EXERCISE DIRECTIONS - Below are records; report the number of lines in them that include the word "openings", with no other text.

WORKING DATA -
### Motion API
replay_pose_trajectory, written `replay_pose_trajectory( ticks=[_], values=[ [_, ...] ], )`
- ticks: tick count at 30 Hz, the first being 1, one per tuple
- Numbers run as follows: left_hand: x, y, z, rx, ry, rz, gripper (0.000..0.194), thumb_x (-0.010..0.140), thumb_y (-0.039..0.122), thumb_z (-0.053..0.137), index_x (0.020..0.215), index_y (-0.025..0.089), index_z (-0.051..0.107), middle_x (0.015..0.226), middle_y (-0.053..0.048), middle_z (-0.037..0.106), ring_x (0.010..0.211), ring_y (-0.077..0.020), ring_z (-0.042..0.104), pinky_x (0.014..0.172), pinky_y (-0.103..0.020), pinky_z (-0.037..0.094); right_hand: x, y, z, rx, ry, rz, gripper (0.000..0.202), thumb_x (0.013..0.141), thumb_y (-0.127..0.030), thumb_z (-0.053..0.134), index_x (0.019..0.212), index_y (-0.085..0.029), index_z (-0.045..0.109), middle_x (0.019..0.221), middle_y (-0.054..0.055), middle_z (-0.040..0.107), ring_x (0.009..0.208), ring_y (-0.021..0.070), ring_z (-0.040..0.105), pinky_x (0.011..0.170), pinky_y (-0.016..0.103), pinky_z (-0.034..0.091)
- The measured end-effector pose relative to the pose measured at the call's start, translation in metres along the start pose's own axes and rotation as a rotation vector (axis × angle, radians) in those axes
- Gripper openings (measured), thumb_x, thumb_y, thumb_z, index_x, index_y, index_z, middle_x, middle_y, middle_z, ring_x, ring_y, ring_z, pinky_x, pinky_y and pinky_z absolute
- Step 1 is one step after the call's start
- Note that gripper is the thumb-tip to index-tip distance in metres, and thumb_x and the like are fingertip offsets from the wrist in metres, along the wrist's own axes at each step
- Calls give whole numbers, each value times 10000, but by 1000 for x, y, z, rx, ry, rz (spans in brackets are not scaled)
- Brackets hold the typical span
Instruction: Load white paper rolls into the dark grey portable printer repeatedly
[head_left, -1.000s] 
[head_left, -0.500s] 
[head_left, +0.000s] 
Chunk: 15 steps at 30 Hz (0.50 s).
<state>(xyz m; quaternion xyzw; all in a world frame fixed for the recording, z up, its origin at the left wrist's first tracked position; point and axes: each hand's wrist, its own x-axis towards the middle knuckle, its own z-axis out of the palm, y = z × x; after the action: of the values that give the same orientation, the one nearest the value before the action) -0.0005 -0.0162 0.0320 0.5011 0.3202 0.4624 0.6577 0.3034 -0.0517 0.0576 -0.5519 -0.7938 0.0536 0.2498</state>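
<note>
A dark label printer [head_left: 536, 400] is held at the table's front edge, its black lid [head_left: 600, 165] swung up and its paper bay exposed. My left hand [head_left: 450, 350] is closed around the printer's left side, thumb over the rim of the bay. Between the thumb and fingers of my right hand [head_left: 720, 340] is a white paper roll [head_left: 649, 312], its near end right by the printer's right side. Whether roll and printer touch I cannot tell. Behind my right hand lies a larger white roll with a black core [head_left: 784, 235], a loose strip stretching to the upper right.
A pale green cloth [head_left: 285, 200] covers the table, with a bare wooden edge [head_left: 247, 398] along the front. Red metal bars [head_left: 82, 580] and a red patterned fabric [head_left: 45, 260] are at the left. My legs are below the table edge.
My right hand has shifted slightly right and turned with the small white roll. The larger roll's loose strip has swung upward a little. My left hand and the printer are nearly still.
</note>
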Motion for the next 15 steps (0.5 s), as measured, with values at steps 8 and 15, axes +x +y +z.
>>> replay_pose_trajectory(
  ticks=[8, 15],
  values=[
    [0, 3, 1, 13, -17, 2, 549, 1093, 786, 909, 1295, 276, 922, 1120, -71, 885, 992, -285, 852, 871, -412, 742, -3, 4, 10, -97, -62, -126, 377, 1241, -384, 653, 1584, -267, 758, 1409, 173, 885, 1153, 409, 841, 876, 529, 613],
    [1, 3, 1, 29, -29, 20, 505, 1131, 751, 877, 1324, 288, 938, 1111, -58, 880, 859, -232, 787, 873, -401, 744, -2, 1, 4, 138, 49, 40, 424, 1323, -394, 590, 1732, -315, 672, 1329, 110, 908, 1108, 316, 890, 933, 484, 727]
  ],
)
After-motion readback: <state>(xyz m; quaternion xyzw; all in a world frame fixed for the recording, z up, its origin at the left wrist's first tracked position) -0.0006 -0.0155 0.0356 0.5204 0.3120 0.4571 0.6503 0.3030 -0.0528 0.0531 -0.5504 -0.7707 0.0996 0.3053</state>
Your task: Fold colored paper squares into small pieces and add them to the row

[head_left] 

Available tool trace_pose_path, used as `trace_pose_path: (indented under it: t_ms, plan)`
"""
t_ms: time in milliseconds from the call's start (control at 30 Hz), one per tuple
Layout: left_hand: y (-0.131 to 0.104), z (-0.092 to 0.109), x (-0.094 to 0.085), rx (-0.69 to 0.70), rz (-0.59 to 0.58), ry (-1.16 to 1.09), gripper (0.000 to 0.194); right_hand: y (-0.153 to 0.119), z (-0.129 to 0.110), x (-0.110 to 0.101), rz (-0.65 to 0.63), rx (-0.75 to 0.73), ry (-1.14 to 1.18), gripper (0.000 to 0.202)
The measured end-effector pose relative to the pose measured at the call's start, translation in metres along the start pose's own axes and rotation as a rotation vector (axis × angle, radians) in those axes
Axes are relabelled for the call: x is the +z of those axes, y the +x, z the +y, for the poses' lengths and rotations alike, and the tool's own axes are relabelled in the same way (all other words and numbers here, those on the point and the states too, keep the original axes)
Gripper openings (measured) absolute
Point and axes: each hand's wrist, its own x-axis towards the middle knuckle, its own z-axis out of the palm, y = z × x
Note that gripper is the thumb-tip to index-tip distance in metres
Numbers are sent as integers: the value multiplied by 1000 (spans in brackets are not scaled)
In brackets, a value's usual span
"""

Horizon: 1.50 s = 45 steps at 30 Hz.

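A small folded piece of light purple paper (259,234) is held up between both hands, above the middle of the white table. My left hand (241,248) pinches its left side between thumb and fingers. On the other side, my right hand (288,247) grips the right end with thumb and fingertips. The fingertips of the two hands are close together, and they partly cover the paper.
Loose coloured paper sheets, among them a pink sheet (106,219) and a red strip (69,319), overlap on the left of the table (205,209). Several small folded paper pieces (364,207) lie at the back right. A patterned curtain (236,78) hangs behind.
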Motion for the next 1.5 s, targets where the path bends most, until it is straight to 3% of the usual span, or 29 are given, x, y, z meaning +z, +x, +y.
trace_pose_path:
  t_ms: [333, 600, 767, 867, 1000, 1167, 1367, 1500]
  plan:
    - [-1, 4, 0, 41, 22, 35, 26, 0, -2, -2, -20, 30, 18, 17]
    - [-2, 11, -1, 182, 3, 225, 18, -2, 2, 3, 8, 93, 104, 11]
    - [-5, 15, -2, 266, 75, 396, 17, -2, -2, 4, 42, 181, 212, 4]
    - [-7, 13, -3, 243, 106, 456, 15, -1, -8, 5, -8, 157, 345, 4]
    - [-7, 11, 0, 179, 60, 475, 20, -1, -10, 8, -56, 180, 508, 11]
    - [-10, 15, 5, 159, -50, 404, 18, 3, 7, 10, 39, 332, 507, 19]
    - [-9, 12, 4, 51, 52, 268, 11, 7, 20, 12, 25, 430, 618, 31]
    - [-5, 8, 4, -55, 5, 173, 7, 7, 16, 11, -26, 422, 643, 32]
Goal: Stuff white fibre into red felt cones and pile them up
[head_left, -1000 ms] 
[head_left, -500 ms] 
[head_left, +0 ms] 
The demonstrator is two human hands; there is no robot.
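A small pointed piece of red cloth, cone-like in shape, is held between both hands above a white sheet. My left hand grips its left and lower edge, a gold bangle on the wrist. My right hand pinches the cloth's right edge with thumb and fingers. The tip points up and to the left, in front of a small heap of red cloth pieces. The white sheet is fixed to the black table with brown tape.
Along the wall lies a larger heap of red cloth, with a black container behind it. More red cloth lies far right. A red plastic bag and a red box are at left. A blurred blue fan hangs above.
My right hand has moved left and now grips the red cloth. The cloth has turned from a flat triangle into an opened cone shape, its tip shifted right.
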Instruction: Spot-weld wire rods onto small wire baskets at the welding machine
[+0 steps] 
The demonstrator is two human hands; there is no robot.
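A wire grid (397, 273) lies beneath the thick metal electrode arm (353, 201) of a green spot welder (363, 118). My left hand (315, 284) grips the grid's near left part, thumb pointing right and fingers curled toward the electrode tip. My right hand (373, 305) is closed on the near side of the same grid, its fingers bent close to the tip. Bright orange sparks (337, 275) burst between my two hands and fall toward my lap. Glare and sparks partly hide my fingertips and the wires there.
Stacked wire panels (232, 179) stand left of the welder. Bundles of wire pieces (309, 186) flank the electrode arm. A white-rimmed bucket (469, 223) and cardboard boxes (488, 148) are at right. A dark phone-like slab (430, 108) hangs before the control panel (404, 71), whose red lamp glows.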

TASK SOLUTION - 2